◆ REQUIREMENT ◆
In the records below, find the line with "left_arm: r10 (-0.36" and the line with "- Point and"; return exactly those lines and every line between them.

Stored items
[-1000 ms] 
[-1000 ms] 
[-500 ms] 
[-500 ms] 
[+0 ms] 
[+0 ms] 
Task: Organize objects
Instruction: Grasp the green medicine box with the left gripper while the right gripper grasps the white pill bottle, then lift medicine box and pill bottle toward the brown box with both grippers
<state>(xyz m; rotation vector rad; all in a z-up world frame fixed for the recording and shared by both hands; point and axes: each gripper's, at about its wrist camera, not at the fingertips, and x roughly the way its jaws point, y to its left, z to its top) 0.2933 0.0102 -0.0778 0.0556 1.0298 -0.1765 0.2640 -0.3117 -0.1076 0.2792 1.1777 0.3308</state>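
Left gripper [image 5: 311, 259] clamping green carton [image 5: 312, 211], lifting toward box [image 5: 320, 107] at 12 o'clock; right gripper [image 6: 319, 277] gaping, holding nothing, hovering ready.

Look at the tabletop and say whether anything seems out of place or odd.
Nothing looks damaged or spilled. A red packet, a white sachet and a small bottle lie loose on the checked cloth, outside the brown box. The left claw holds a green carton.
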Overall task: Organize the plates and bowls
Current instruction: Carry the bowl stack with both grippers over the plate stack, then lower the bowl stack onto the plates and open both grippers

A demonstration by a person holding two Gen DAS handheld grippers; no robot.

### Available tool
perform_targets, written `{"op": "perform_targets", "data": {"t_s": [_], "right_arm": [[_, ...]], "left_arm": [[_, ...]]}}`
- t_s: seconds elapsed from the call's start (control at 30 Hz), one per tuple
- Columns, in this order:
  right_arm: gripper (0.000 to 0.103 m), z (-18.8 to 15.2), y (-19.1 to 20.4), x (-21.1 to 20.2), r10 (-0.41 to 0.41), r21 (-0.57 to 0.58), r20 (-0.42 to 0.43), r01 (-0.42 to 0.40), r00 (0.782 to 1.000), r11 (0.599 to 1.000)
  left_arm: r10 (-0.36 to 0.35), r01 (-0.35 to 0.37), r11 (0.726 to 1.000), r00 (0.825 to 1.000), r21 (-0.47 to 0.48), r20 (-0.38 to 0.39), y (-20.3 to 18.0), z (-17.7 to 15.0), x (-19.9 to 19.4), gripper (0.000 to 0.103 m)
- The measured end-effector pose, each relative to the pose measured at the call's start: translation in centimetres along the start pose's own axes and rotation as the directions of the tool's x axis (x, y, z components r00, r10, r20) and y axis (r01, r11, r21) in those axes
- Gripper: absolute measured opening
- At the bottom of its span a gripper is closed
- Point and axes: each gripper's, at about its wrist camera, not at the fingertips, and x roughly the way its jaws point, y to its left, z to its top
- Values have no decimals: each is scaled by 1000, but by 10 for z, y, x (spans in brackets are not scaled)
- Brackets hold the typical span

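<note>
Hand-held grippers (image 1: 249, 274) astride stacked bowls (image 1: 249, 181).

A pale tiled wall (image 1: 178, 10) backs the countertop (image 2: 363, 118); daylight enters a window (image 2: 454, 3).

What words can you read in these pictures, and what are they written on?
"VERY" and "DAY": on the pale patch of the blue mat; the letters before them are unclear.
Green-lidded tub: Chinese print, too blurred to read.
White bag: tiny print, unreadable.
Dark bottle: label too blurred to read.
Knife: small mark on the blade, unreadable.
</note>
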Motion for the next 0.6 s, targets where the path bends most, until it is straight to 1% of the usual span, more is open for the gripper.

◆ WRITTEN SOLUTION ◆
  left_arm: r10 (-0.36 to 0.35), r01 (-0.35 to 0.37), r11 (0.726 to 1.000), r00 (0.825 to 1.000), r21 (-0.47 to 0.48), r20 (-0.38 to 0.39), y (-20.3 to 18.0), z (-17.7 to 15.0), x (-19.9 to 19.4), gripper (0.000 to 0.103 m)
- The measured end-effector pose, each relative to the pose measured at the call's start: translation in centimetres along the start pose's own axes and rotation as the directions of the tool's x axis (x, y, z components r00, r10, r20) and y axis (r01, r11, r21) in those axes
- Gripper: absolute measured opening
- At the bottom of its span a gripper is closed
- Point and axes: each gripper's, at about its wrist camera, not at the fingertips, and x roughly the way its jaws point, y to its left, z to its top

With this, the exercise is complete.